With burgeoning opportunity on the horizon, Covington Catholic announced a partnership with Project Lead the Way earlier this year. The nonprofit delivers world-class STEM curriculum and professional development models to more than 5,000 schools across the United States. The program engages educators, as well as community and corporate entities, to establish skills for a variety of industries.

The 2015-2016 school year marks the first year for the program, so Lind is gearing the introductory curriculum toward freshman and sophomores. The courses are available for college credit, with institutions like the University of Kentucky accepting six credit hours for PLTW courses.

Lind plans to start underclassmen out with an engineering and design class, where they can apply math, science and engineering concepts. Students will work individually, as well as in teams, to design solutions for a variety of problems. In doing so, they will experiment with 3-D imaging and other engineering software. Lind’s other introductory course, principles of engineering, will explore a broad range of engineering topics, including mechanisms, the strength of structures, automation and other hands-on concepts.
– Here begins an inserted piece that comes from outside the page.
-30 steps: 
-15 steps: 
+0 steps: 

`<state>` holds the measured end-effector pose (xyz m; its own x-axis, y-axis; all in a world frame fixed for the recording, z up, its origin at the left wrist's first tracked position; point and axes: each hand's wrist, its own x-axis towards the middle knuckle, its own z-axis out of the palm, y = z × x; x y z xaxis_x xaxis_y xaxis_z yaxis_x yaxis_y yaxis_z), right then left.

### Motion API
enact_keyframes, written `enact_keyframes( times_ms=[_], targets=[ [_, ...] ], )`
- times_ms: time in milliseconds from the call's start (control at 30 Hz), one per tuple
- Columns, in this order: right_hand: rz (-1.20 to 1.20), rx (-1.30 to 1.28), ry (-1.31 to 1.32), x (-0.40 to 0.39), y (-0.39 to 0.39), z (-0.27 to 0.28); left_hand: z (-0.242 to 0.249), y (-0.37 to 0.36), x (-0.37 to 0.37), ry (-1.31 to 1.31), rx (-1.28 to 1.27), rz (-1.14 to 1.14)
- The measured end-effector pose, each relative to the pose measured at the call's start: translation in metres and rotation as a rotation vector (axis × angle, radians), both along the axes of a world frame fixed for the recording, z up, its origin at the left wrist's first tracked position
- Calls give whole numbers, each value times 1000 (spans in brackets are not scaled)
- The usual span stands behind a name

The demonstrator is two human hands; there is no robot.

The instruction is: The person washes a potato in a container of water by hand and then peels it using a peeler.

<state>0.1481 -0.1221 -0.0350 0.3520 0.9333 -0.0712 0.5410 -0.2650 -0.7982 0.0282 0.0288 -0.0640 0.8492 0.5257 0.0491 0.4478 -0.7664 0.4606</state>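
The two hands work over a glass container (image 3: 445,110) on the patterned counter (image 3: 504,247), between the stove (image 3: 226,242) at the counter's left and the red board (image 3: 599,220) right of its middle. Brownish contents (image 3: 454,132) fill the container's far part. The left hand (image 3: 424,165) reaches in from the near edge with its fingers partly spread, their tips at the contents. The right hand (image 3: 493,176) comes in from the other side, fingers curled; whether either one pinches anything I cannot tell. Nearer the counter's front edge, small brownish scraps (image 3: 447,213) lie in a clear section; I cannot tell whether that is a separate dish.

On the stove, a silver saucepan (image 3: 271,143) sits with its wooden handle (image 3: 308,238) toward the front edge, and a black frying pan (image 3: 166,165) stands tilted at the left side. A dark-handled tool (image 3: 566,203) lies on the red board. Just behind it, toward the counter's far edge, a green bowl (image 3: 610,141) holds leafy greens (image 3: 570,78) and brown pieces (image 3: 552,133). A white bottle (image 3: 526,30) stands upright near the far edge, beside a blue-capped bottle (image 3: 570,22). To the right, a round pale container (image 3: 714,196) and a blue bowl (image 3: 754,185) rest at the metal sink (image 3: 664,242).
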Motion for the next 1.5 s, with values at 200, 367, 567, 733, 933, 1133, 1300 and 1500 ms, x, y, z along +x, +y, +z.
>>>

“Project-based learning is a great way to cement learning concepts,” says Lind, “We can watch a video on how to change a tire, but until you actually do it with hands on, you won’t have a full understanding.”

Covington Catholic’s STEM program will also incorporate specialization courses like aerospace engineering, biological engineering and civil engineering.

In the PLTW curriculum, students engage in open-ended problem solving where they learn and apply the engineering design process. They also use the same software and programs companies throughout the world use.

According to a study of more than 56,000 Indiana high school graduates by the Center for Urban and Multicultural Education at Indiana University, students who participated in PLTW were three to four times more likely to study engineering than students who didn’t participate in the program. PLTW students who took three or more STEM courses in high school were six times more likely to study STEM in college than their peers who had not taken PLTW in high school. It’s especially encouraging considering that a STEM student with a bachelor’s degree earns, on average, 26 percent more than non-STEM professionals.

“We’ve been hearing over and over that American students are falling behind, and we’re seeing a lot of engineers coming from other countries… We need to give students a little exposure and see if it’s something they want to pursue,” says Lind.